Punishment is pointless because anyone who would be deterred by punishment would also be able to avoid punishment. Right.
Or make it part of a plea deal
A system that rewards the morally 'right' behavior seems ripe for abuse. Should we not set the expectation that one should be 'good' as the base of our society contract?
In a sense, it did. That was taken into consideration at his sentencing. From his Wiki [1]:

  Hutchins was sentenced to time served
  and one year of supervised release.
[1] https://en.wikipedia.org/wiki/Marcus_Hutchins
Can I steal a purse if I read to children at the library?
Security is about control.
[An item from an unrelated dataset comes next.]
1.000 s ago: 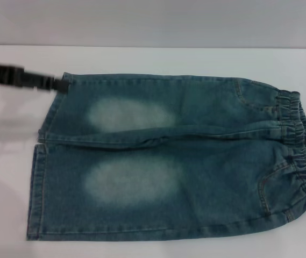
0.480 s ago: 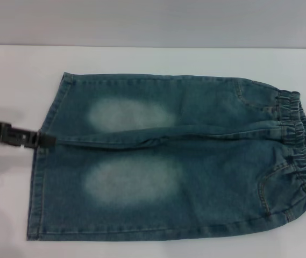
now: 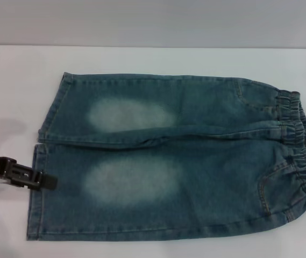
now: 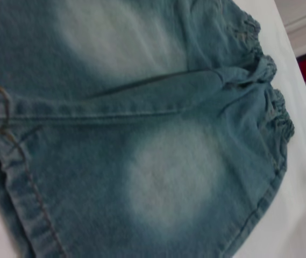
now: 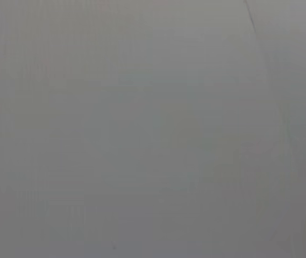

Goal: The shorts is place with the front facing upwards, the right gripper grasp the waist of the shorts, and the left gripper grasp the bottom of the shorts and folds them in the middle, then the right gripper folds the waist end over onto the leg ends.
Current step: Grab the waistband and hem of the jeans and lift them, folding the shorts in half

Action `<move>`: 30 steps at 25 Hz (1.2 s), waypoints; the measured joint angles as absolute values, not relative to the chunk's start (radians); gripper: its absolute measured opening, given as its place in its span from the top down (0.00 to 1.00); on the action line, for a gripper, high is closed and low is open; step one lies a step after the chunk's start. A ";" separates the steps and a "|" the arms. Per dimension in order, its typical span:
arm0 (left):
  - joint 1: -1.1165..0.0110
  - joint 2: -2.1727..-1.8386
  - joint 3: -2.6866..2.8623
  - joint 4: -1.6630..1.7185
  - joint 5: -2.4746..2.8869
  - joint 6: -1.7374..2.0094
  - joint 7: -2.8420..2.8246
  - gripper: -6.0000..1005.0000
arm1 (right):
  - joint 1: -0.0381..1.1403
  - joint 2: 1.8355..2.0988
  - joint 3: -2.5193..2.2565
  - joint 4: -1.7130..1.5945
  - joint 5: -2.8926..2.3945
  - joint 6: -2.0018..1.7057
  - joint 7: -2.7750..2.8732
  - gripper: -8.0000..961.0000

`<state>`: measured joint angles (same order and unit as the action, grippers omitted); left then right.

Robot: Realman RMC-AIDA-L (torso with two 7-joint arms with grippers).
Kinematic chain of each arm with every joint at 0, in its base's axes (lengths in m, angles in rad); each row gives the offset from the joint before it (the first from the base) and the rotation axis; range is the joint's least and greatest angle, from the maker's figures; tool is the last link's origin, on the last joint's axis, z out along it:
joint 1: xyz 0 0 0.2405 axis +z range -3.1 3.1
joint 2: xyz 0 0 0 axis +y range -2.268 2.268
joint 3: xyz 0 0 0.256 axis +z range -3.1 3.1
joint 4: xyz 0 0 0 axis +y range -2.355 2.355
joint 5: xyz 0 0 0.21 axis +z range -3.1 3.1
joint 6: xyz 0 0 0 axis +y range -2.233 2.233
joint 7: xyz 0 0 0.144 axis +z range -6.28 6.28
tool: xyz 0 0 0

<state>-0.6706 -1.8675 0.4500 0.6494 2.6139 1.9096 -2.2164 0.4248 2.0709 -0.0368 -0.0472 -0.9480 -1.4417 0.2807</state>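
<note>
White tabletop [image 3: 13, 80] under a pale grey back wall; one garment on it.

Long blue-green denim shorts [image 3: 196, 161] lie flat, front up, with a pale faded oval patch on each leg. Landmark for all places below: the shorts.
- Gathered dark-blue elastic waist of the shorts [image 3: 303, 145] is at the garment's right end, ruffled, with stitched pocket seams just inboard of it.
- Straight double-stitched hems — the bottom of the shorts [image 3: 37, 183] — form the left end. The two leg ends sit side by side, the nearer one stepped slightly further left than the farther one.
- Inner leg seams meet along the garment's mid-line, with a small fold ridge there.

Black two-fingered left gripper [image 3: 44, 181] comes in from beyond the left end, its tip at the nearer leg's hem, overlapping the hem edge. Jaw state: cannot tell — the fingers read as one dark block. Left wrist view shows only denim: hem stitching, both faded patches, waistband at the far end.

Right gripper: not seen; its wrist view shows plain grey surface only.
</note>
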 joint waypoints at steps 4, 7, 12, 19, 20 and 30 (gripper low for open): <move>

Shame on the malware writers for having left a single point of failure.
Title was intentionally misleading before mods updated it.

This is a very one-sided article meant to make Hutchins look good.

The valuable bit of the article is a a reminder of why it's important not to start being criminal/evil, because it traps you in a postive-feedvack loop of criminality as you feel a need to commit ever-greater criminal acts to cover up past acts.

The only escape from this is to create a culture where criminals know that it safer to turn themselves in and turn informant on their co-conspirators, than to try to evade the authorities.

I carefully read the entire article and I don't think it made Hutchins look good. But it does describe, accurately in my view, the kind of rationalizations people apply to cross line after line until they see no way out.
A statute of limitations on hacking laws would also help. There's no reason people should be fearful decades later for stuff they did as (relative if not literal) kids.